The SSA’s headquarters has also become a rebuttal to cinematic portrayals of guerrilla movements as jungle rabbles: were it not for the swarms of uniformed troops, Loi Taileng could be any Southeast Asian hilltop community replete with a functioning micro-economy and terraced farming. It is the domesticity and security on show, tacitly aided by the nearby Thai army which relies on the SSA to stem the flow of drugs south across the border, that acts as a beacon for ethnic Shan as they flee the sweep of the Burmese army. A strange paradox also exists here, where the civilian becomes the occupier, the military the host. But the sartorially polarised groups appear to work together harmoniously, the plain clothes sustaining the uniforms.

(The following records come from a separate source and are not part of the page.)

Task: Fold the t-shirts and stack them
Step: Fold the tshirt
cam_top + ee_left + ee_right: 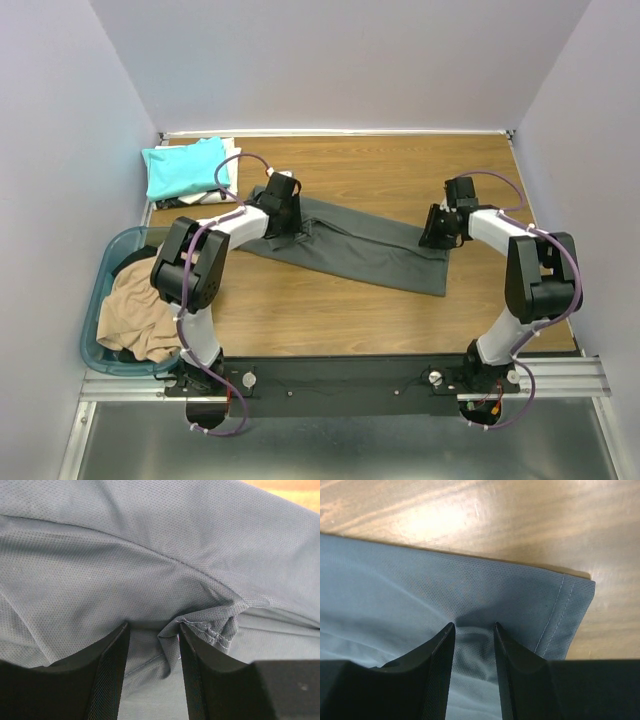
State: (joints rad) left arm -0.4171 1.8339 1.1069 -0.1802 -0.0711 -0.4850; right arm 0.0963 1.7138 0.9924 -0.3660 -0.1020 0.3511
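Note:
A large dark grey t-shirt (350, 245) lies folded into a long strip across the middle of the table. My left gripper (283, 225) presses down on its left end, jaws apart. In the left wrist view my left gripper (153, 627) straddles grey cloth (150, 555), with a stitched fold bunched against the right finger (200, 670). My right gripper (437, 232) sits on the shirt's right end. Its jaws (473, 626) stand apart over a slight pucker of cloth, close to the hemmed corner (565, 615). A teal t-shirt (185, 167) lies folded at the back left.
A blue-green plastic basket (100, 275) stands at the left edge with a tan t-shirt (135, 315) draped in it. A bit of white cloth (232, 192) shows by the teal shirt. Bare wooden table (400, 170) lies behind the grey shirt.

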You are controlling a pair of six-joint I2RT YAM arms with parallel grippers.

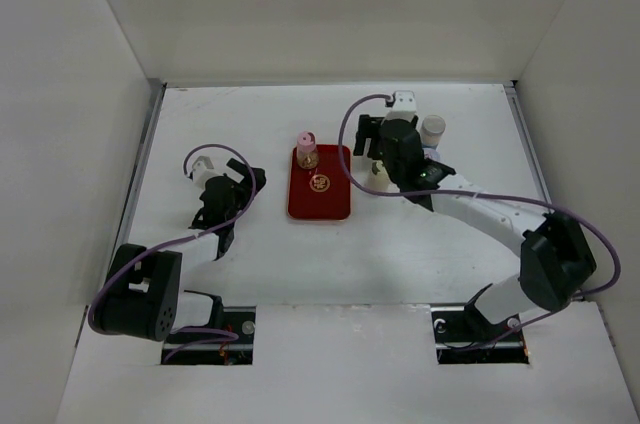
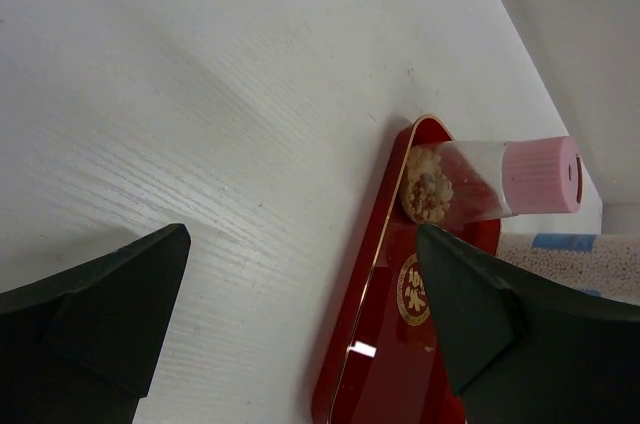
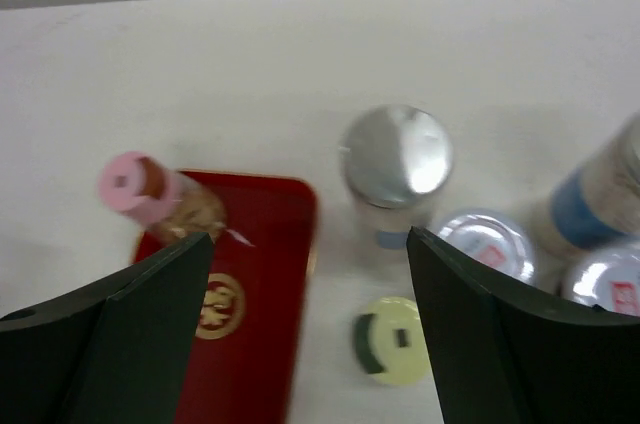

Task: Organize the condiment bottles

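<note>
R gripper [image 3: 308, 244]: wide apart, empty; centre it over silver-lid jar [image 3: 396, 156].
Grip: you pinch below lid, keep upright.
L gripper [image 2: 302, 236]: spread, empty.

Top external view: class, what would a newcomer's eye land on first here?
The red tray at the middle of the table stands out, with a pink-lidded bottle upright on its far left corner. Right of it, the right claw hangs open over a huddle of bottles off the tray.

Robot lab test cell. White desk [image 1: 400, 264] boxed in by bare white panels [image 1: 330, 14]; left arm [image 1: 140, 296], right arm [image 1: 480, 209] bolted at near edge; purple cables [image 1: 341, 144] looping.
</note>
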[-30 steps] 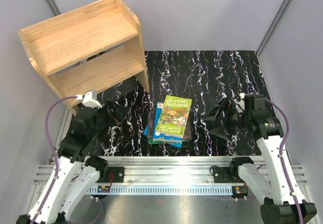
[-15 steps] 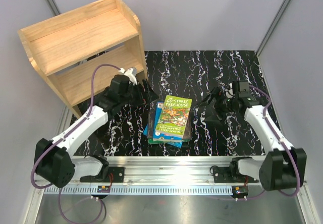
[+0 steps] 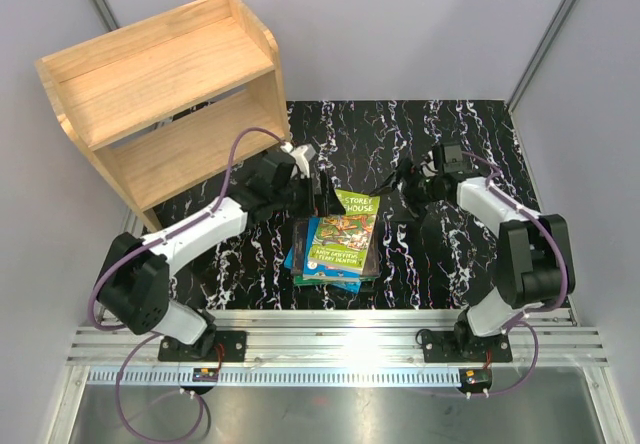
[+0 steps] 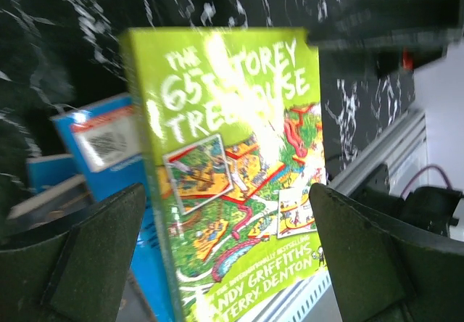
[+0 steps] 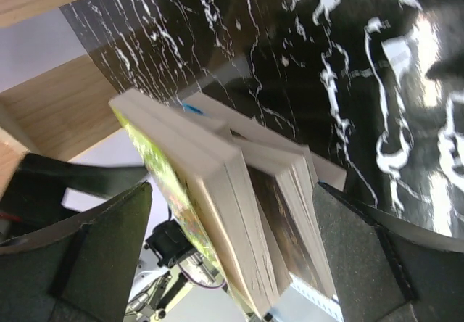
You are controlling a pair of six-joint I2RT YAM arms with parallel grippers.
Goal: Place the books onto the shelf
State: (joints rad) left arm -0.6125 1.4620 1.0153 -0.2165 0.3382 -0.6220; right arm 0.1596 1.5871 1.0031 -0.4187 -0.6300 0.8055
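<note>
Nearest, a metal rail (image 3: 340, 336) along the near edge, both arm bases bolted on. Just beyond, on the black marbled table (image 3: 450, 134), a loose flat stack of books (image 3: 335, 249): green Treehouse book (image 4: 239, 162) on top, blue book (image 4: 109, 148) poking out beneath at its left, pale page edges of more underneath in the right wrist view. Above the stack's far left corner, the left gripper (image 3: 327, 200), fingers (image 4: 94, 257) spread wide apart, nothing held. Near the stack's far right corner, not touching, the right gripper (image 3: 397, 186), pointed at the books, fingers (image 5: 370, 257) likewise wide apart and empty. Farthest back at left, the light wooden shelf (image 3: 160, 84), two tiers, upright, well apart from the books.
</note>
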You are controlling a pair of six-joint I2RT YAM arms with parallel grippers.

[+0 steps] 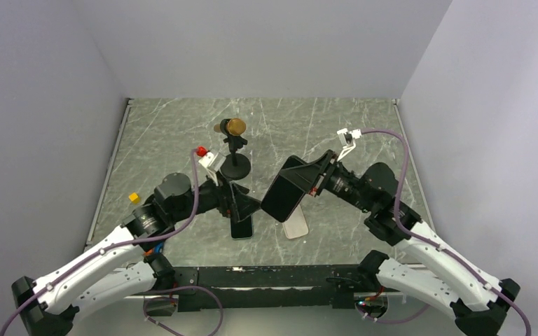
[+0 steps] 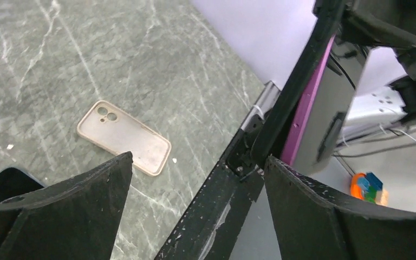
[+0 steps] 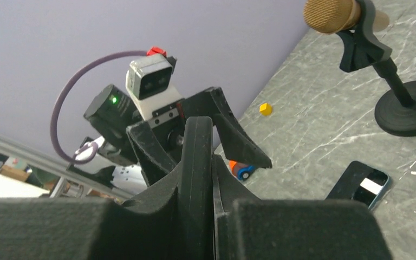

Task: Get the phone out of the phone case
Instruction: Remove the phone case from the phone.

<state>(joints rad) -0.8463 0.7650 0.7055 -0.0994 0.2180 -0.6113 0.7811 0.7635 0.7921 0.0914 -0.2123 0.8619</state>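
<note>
My right gripper (image 1: 307, 180) is shut on a flat black phone case (image 1: 284, 199) and holds it tilted on edge above the table's front. A purple edge and a grey glossy face show inside the case (image 2: 309, 92); I take this for the phone. In the right wrist view the case's thin black edge (image 3: 197, 157) is pinched between the fingers. My left gripper (image 1: 249, 203) stands open just left of the case's lower corner, touching nothing; its fingertips (image 2: 116, 168) are spread wide.
A second dark phone (image 1: 242, 227) and an empty beige case (image 1: 295, 225) lie flat near the front edge. A gold-headed microphone on a black stand (image 1: 235, 129) stands mid-table. A yellow cube (image 1: 134, 197) sits at the left, an orange-blue toy (image 3: 238, 169) beyond the front rail.
</note>
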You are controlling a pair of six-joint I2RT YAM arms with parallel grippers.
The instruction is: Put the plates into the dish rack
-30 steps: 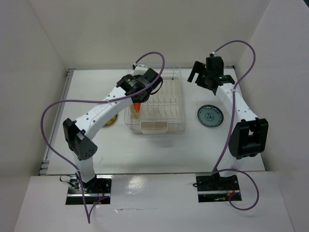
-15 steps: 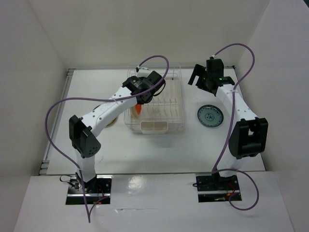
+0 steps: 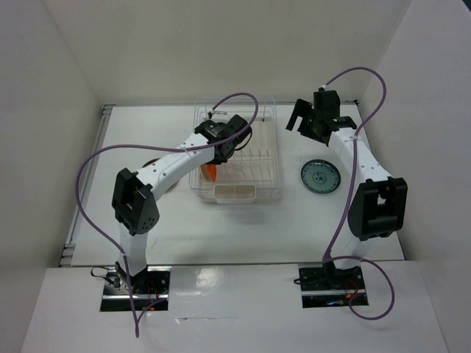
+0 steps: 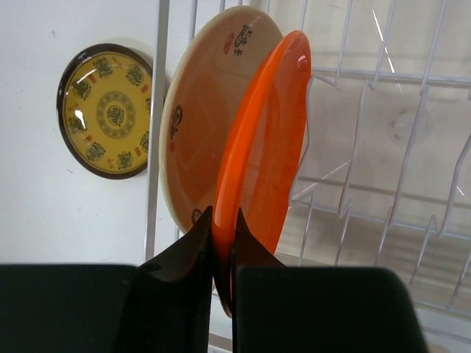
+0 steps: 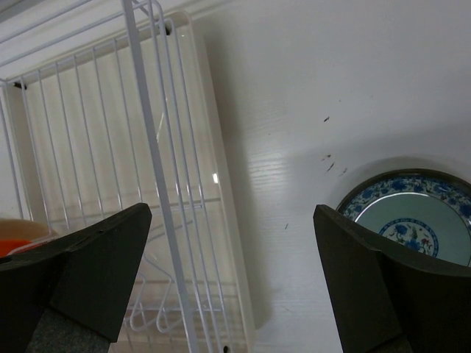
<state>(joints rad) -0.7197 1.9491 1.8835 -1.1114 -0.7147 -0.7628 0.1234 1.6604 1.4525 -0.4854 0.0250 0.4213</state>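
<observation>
Right wrist: blue-green plate half off-frame

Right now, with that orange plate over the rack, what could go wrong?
The left tool pinches the plain orange round plate by its rim only, so it might slip or swing. It hangs close to the upright pale beige plate and could knock it. If released off the tines of the white wire dish rack, it may topple.
</observation>
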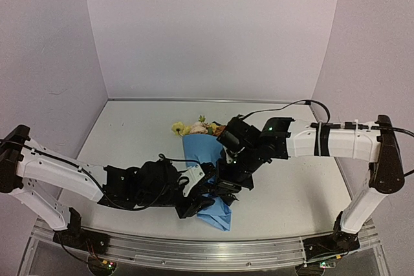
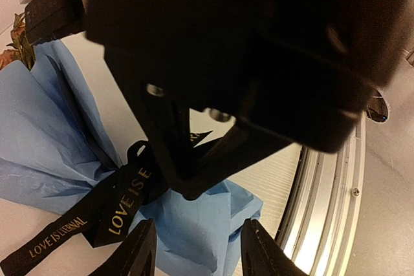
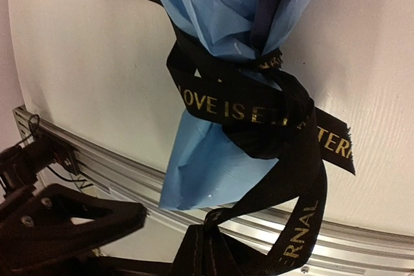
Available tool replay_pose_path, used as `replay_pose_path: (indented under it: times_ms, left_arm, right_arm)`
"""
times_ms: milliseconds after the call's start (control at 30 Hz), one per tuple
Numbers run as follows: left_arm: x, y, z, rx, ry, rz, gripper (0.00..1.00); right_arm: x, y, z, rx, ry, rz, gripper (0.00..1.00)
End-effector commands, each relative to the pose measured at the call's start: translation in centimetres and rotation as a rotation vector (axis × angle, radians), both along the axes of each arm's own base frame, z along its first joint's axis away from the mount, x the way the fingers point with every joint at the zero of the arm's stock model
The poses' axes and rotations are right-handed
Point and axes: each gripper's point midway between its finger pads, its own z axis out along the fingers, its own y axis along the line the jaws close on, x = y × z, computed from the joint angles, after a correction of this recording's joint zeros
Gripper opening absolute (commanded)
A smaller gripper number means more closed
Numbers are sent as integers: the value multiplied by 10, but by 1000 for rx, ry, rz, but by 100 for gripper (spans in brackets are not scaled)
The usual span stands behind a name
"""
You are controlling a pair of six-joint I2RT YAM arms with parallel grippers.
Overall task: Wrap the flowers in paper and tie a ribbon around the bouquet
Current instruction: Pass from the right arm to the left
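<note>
The bouquet (image 1: 202, 159) lies on the table, a cone of light-blue paper (image 3: 213, 159) with the flowers (image 1: 194, 127) showing at its far end. The black ribbon (image 3: 239, 105) with gold lettering is wound and knotted round the cone's narrow part. My right gripper (image 3: 208, 240) is shut on one ribbon tail, which runs up taut to the knot. In the top view the right gripper (image 1: 226, 187) sits over the cone's lower half. My left gripper (image 2: 198, 240) stands open just short of the paper's (image 2: 194, 224) near tip, beside a loose ribbon (image 2: 123, 201) tail, with nothing between its fingers.
The metal rail (image 2: 323, 179) of the table's near edge runs close behind the cone's tip. The white table (image 1: 291, 192) is walled on three sides. Both arms crowd together over the bouquet, and the right arm's black body (image 2: 259, 43) fills the upper left wrist view.
</note>
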Motion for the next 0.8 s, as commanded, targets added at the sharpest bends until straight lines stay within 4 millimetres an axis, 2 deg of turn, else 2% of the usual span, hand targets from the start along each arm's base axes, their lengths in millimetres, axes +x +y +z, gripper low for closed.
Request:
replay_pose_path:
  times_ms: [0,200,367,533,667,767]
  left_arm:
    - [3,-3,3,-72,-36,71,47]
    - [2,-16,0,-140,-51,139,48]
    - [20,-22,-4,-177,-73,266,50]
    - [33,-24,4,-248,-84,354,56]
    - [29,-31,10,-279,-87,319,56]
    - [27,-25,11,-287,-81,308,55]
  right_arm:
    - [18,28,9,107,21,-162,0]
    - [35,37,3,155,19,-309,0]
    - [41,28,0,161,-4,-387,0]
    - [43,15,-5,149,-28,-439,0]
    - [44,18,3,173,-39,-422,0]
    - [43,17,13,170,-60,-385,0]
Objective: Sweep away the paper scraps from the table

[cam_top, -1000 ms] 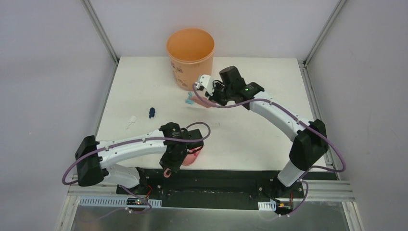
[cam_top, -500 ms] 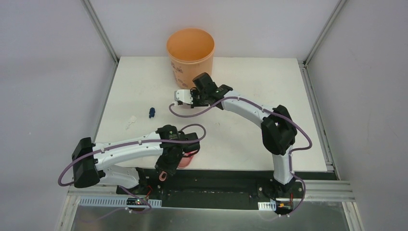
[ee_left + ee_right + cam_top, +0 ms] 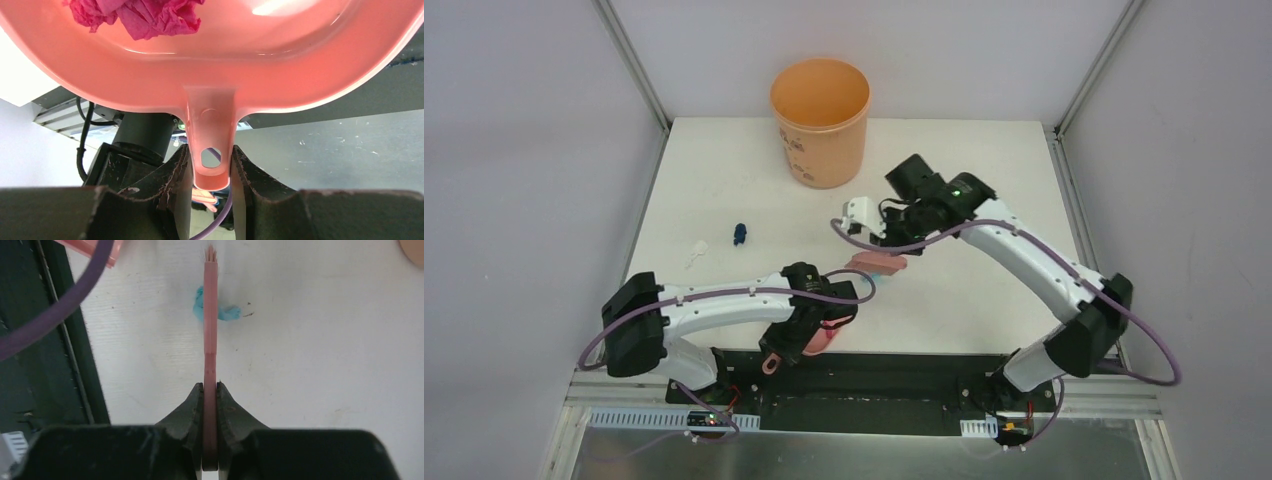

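Clamping the brush (image 3: 210, 330) by its handle, the right gripper (image 3: 210, 388) holds it lengthwise over a teal scrap (image 3: 228, 313) mid-worktop (image 3: 724, 170); the dustpan (image 3: 280, 65), pinched by the left gripper (image 3: 211, 153), sits toward the near edge

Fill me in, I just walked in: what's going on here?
Two robot arms are sweeping up. The left hand grips a pink dustpan by its handle, a magenta scrap already in it. The right hand holds a pink brush at a teal scrap on the table. A dark blue scrap and a white scrap lie farther left.
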Available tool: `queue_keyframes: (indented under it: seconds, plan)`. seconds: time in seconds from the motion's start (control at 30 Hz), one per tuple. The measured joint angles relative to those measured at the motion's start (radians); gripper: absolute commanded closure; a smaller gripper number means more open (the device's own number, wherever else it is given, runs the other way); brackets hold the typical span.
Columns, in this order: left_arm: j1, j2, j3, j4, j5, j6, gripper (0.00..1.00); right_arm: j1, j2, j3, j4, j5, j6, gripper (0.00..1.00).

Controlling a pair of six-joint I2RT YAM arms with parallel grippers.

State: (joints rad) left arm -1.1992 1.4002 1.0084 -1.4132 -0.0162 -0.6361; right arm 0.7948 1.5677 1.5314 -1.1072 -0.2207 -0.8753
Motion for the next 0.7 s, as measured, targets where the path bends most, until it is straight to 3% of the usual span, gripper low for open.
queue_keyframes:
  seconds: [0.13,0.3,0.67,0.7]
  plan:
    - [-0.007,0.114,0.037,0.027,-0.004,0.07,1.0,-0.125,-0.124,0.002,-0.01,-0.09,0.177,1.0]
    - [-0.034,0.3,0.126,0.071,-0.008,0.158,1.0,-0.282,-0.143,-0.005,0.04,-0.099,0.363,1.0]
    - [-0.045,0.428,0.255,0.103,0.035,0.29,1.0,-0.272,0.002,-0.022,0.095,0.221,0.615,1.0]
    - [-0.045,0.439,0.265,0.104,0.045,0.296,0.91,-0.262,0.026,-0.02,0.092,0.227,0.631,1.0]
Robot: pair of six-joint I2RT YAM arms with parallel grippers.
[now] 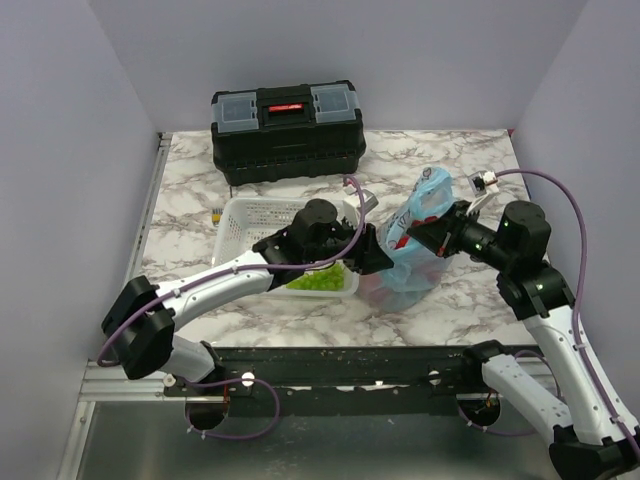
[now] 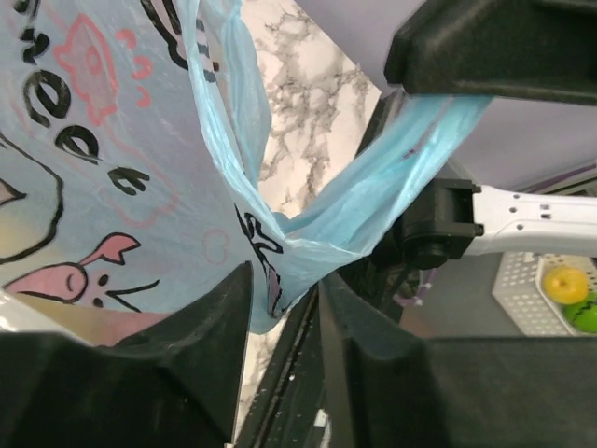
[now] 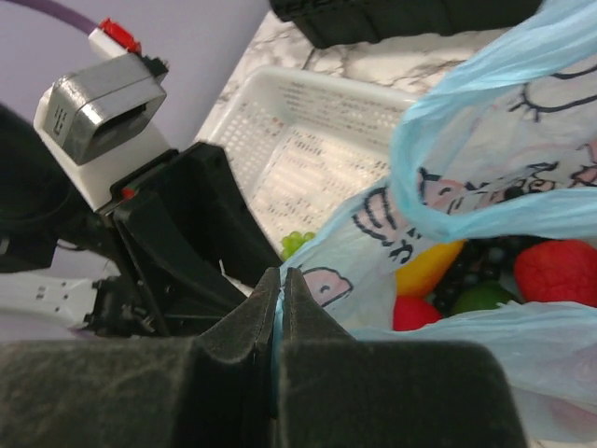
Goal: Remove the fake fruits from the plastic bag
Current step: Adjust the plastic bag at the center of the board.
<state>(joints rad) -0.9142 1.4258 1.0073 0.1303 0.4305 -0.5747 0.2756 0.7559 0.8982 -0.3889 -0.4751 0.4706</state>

Before he returns home to tend to his son, Sai Leng acknowledges the placid air of the hamlet in comparison to the work that he and hundreds of others in Loi Taileng do. But on both subjects his tone remains relaxed and steady, a reflection of how inhabitants here have learnt to normalise the coexistence of two disparate worlds on one mountaintop. “Life is good in Loi Taileng,” he says, a coy smile returning to his face. “I’ve never considered living any differently.”